The 10-year Treasury is the key interest rate that most mortgage companies base their interest rates off of, and we have seen the yield on the 10-year climb from a low of 1.33% in mid-2016 to a recent high of 3.12%.
At some point, the rising interest rates will have an impact on the housing industry. What and when that point is are unclear at this time. I wrote an article back in February and pondered that a rise of two percent on the 10-year could be a key inflection point where rates have jumped too much and have a negative impact on the economy and stock market. In the current case, that would mean that the 10-year yield had reached 3.33%. Could that be the key point for the housing industry as well?
It is somewhat of a catch-22 to want the 10-year rate to stop rising because if it does stop its upward trend, the 2-year yield could move above it and create an inverted yield curve.

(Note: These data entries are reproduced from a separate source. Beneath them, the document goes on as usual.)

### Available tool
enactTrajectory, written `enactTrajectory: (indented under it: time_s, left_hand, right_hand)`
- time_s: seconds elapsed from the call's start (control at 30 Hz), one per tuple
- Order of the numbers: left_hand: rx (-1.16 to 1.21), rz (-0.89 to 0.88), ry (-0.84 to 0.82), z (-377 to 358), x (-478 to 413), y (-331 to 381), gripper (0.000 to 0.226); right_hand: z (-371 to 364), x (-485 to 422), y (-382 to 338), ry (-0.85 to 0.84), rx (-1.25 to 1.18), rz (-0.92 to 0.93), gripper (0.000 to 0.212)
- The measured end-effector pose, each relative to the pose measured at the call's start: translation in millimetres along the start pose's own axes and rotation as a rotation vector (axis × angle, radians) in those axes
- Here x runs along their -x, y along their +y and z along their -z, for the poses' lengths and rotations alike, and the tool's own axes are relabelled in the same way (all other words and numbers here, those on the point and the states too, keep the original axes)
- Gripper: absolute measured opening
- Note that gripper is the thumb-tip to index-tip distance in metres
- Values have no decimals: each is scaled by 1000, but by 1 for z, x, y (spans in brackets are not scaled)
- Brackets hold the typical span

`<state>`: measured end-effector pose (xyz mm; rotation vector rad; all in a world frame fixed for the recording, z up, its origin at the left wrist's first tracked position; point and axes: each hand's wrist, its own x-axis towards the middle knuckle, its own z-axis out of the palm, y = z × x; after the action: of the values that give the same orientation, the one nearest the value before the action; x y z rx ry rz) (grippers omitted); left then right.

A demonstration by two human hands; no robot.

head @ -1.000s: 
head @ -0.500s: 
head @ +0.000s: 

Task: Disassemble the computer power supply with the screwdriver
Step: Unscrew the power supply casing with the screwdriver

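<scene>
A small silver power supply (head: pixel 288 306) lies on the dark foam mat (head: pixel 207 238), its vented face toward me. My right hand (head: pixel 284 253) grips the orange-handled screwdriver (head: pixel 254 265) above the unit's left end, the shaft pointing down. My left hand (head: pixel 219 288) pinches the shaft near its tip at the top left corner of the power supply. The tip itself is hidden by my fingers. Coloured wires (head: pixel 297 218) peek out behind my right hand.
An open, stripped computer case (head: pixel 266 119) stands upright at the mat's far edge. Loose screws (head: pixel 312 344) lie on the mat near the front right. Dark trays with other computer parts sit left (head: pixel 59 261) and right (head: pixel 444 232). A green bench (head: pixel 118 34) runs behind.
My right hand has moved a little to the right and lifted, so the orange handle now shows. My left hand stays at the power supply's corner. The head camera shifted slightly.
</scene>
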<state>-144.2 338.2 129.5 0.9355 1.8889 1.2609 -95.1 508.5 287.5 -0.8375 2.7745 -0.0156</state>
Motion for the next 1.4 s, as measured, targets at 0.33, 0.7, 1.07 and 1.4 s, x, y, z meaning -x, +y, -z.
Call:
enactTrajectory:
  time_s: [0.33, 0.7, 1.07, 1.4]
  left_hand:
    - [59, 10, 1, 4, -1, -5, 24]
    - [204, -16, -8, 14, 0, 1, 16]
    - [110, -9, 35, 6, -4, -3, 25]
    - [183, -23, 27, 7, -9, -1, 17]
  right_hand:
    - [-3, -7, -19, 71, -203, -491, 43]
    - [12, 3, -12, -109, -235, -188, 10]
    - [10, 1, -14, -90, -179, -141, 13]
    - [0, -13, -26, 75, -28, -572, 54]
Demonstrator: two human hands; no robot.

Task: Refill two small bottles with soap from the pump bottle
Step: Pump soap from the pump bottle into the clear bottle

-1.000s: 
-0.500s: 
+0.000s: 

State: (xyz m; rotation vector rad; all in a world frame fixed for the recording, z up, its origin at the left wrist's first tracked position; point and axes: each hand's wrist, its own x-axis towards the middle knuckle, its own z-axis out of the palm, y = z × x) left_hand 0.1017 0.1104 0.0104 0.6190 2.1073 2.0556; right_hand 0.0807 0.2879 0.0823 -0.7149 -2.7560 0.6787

And an inverted yield curve has never been a good sign for the economy. With the Fed signaling two more rate hikes for 2018, the odds of the 2-year and 10-year becoming inverted increased.
The expansion in the economy is already one of the longest in history and the housing market has been a big beneficiary. Looking at the SPDR S&P Homebuilders ETF (NYSE: XHB), we see that the fund has gained over 450% since the low in March 2009 and that is just slightly better than the S&P 500 SPDRs (NYSE: SPY).
I wouldn’t start selling homebuilder stocks just yet, but there is going to come a point where the housing reports aren’t increasing the way they have for the last nine years. There are three things that I would keep an eye on as a signal to get out of homebuilders. First, when these reports—housing starts, existing home sales, etc., start showing any kind of weakness. Secondly, if the 10-year rises above 3.33% I would look to get out of any homebuilder stocks I was holding. The third one would be if the yield curve becomes inverted.
Any or all of those scenarios will cause a selloff in housing stocks and will likely take the XHB down by at least 25% if not more. The financial crisis in 2007-2008 caused the XHB to drop almost 80%. I don’t think we see that kind of drop, but I wouldn’t want to take any chances either.